Copy the first line of the material below and every later line through the line containing "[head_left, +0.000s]", without any other output.

**********

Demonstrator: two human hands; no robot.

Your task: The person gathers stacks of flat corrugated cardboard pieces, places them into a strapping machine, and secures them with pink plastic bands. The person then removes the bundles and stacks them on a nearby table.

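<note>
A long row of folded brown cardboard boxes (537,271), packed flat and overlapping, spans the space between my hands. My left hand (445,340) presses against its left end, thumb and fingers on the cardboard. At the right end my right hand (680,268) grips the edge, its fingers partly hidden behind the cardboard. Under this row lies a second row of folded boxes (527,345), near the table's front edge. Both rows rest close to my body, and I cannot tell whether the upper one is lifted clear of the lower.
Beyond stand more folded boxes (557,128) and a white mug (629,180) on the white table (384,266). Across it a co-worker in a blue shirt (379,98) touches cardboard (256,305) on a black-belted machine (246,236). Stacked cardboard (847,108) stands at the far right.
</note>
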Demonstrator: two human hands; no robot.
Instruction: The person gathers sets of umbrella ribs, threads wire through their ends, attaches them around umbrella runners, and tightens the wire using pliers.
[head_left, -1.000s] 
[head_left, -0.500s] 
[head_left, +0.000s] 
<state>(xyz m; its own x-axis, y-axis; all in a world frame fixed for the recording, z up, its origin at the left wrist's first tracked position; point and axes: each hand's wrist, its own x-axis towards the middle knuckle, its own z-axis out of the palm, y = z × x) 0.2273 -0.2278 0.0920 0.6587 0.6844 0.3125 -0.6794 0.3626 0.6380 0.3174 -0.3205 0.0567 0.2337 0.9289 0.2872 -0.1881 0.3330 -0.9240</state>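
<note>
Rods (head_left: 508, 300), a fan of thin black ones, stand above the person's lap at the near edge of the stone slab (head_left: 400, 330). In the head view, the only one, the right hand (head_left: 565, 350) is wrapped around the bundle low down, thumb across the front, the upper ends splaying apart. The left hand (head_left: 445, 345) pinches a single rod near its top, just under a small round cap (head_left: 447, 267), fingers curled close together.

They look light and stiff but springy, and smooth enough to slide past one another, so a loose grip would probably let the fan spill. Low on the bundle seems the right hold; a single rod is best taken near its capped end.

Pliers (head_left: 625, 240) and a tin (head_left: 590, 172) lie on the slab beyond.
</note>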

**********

> **Response box**:
Demonstrator: two human hands; no robot.

Your task: The person gathers stacks of flat corrugated cardboard pieces, places them into a strapping machine, and secures them with pink plastic bands. The person then removes the bundles and stacks them on a nearby table.

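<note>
A long row of folded brown cardboard boxes (537,271), packed flat and overlapping, spans the space between my hands. My left hand (445,340) presses against its left end, thumb and fingers on the cardboard. At the right end my right hand (680,268) grips the edge, its fingers partly hidden behind the cardboard. Under this row lies a second row of folded boxes (527,345), near the table's front edge. Both rows rest close to my body, and I cannot tell whether the upper one is lifted clear of the lower.
Beyond stand more folded boxes (557,128) and a white mug (629,180) on the white table (384,266). Across it a co-worker in a blue shirt (379,98) touches cardboard (256,305) on a black-belted machine (246,236). Stacked cardboard (847,108) stands at the far right.
</note>
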Demonstrator: two human hands; no robot.
Instruction: The person gathers sets of umbrella ribs, threads wire through their ends, attaches them around umbrella runners, and tightens the wire using pliers.
[head_left, -1.000s] 
[head_left, -0.500s] 
[head_left, +0.000s] 

The answer has now been finished.